For the data below, work out how many lines include the string "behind" and report only the number.

Extracted records:

· · ·

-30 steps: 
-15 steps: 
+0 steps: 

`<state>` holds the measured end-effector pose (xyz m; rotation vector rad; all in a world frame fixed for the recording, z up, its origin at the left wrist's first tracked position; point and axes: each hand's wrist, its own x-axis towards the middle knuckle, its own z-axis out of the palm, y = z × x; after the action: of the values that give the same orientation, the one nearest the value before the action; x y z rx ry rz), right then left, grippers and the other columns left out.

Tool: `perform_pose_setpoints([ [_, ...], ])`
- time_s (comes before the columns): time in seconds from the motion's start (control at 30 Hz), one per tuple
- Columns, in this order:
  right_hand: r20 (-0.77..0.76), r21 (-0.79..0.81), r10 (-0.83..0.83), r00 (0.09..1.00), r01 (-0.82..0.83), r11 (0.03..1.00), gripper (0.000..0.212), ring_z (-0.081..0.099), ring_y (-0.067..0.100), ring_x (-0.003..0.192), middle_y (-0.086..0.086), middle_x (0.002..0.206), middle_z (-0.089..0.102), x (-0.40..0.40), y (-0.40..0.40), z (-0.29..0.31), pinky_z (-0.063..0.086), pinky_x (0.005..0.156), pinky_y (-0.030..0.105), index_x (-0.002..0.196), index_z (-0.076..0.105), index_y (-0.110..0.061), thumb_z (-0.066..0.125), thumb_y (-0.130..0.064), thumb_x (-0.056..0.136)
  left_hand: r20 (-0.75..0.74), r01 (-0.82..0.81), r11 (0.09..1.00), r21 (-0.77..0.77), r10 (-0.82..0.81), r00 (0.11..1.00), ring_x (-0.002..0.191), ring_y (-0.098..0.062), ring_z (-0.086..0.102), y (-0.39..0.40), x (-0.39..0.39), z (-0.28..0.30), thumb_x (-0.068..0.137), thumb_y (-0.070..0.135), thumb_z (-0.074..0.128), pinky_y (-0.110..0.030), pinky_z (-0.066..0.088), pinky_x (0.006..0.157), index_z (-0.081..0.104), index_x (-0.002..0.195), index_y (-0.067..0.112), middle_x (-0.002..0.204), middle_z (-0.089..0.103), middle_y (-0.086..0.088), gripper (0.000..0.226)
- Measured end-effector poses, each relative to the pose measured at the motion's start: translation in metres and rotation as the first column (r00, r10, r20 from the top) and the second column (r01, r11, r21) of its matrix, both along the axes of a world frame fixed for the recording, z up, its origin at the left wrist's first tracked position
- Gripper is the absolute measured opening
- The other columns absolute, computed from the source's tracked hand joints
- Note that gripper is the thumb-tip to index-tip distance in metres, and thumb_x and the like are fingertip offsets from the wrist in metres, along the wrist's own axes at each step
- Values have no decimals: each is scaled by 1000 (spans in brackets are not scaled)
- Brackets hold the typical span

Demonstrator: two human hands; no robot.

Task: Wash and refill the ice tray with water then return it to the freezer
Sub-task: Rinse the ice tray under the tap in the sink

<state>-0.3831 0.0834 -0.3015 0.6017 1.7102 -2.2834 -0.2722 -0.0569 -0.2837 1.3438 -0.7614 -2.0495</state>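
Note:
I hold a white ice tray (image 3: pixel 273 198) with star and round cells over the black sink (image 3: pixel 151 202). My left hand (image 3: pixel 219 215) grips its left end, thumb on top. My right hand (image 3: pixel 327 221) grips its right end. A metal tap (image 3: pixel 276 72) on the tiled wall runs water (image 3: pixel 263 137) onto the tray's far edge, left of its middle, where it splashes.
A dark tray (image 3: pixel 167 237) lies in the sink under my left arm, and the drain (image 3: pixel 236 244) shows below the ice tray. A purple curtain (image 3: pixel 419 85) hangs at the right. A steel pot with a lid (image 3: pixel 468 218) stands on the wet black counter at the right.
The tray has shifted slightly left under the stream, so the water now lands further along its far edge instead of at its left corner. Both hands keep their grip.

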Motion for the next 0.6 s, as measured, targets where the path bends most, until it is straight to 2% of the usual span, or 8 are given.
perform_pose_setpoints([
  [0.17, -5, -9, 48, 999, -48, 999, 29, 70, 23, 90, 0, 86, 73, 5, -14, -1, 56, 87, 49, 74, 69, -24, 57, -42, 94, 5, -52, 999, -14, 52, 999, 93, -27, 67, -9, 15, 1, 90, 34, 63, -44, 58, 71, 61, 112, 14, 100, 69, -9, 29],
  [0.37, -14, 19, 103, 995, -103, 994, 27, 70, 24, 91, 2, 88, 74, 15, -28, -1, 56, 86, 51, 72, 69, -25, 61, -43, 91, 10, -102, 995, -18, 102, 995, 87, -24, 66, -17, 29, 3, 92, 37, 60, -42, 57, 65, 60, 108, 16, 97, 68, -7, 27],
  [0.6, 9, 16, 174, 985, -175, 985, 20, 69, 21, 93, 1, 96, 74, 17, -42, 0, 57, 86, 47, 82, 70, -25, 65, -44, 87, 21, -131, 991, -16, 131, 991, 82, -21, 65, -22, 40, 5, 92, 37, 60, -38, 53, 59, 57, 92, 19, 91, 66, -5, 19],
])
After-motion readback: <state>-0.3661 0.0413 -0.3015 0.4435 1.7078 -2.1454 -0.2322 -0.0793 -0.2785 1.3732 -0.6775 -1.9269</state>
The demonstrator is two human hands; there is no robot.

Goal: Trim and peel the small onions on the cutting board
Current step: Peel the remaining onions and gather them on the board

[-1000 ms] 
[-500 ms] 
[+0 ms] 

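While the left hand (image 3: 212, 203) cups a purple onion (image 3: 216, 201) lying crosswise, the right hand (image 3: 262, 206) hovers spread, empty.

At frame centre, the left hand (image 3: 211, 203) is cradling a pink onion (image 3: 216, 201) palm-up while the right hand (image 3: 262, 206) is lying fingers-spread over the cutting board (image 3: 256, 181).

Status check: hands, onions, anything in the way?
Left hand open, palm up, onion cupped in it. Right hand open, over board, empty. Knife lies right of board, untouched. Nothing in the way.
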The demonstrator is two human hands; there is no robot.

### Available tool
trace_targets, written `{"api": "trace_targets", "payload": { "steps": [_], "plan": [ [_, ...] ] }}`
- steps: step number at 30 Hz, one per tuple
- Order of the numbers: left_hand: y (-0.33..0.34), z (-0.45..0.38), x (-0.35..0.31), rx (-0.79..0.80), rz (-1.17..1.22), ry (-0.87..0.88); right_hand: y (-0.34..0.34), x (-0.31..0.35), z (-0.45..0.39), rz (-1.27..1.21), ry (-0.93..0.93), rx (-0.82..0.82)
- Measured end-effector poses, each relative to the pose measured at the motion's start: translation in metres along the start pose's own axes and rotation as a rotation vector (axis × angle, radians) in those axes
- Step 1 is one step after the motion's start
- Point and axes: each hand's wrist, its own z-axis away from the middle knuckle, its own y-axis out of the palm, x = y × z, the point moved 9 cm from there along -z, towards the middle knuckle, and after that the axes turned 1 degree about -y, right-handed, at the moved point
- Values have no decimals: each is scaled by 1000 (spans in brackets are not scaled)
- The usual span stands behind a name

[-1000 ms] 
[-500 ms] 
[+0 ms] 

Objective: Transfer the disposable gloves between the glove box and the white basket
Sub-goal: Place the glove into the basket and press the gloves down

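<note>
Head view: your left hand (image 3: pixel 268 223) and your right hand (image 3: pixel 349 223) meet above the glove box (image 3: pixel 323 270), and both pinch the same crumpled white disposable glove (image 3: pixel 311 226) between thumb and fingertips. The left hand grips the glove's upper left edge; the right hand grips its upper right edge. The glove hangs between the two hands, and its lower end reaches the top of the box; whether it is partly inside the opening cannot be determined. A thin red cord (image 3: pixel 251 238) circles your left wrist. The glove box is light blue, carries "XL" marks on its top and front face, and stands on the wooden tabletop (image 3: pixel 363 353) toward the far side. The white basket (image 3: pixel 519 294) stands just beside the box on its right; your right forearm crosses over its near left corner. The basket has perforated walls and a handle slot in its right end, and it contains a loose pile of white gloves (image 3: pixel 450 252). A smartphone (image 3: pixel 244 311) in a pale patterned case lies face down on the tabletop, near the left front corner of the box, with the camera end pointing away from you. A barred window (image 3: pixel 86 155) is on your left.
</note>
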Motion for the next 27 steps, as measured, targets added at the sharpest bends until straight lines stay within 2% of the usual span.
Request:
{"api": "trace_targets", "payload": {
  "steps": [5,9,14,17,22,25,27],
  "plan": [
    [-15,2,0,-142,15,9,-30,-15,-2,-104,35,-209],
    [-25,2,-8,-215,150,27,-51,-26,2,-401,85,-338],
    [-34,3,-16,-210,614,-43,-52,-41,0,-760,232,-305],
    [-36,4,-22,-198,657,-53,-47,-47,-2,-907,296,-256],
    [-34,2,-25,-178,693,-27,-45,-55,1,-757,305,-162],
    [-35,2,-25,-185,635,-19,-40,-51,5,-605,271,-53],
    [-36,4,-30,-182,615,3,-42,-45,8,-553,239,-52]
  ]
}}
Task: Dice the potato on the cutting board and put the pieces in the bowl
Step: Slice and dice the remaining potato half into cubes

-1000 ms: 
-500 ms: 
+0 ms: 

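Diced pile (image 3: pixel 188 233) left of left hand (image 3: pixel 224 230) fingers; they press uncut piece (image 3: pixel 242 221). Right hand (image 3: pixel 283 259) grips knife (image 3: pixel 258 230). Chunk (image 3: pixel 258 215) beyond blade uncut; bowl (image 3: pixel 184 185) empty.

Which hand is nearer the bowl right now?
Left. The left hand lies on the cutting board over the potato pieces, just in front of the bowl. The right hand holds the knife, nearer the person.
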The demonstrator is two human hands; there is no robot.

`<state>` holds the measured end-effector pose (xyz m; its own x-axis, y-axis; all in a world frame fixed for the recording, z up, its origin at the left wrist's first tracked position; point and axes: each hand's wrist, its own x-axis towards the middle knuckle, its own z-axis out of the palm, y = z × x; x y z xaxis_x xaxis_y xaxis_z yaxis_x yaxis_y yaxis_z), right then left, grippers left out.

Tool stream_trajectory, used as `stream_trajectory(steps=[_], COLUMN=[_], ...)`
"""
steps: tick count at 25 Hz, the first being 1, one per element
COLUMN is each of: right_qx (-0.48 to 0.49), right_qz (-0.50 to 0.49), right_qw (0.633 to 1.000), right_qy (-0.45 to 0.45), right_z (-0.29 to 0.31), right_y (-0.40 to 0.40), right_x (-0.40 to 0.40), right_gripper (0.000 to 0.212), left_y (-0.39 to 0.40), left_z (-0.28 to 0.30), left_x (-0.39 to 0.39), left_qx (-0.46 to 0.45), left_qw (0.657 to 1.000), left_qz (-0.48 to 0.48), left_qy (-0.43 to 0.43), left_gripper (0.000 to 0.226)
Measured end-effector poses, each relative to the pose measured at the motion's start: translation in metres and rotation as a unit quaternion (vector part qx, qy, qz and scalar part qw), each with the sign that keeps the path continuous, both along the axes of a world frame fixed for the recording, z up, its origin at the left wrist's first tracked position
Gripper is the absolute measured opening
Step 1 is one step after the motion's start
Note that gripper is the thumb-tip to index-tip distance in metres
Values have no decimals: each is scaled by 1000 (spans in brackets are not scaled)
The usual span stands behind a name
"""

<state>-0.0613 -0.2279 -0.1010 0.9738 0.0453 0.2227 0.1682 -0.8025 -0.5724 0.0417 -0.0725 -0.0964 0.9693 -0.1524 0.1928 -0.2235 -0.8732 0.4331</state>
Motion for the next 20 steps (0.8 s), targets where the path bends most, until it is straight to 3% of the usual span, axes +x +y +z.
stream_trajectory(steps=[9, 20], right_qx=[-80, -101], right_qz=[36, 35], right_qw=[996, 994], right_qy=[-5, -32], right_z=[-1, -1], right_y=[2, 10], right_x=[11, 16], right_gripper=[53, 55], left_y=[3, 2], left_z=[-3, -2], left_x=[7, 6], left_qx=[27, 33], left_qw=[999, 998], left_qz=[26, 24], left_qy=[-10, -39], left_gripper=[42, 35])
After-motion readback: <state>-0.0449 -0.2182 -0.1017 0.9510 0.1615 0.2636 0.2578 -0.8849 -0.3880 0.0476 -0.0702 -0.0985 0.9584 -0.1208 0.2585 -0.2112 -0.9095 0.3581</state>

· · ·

EXPECTED ANSWER :: 2